------ GIVEN DATA

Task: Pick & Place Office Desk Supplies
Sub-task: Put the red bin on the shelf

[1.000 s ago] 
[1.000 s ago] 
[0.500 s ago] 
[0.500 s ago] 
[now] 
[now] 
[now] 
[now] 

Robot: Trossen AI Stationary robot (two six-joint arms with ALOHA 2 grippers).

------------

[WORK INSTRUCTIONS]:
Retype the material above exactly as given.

[SOLUTION TO THIS PROBLEM]:
Task: Pick & Place Office Desk Supplies
Sub-task: Put the red bin on the shelf

[1.000 s ago] 
[1.000 s ago] 
[0.500 s ago] 
[0.500 s ago] 
[now] 
[now] 
[now] 
[now] 

Robot: Trossen AI Stationary robot (two six-joint arms with ALOHA 2 grippers).

There is nothing more to add to this answer.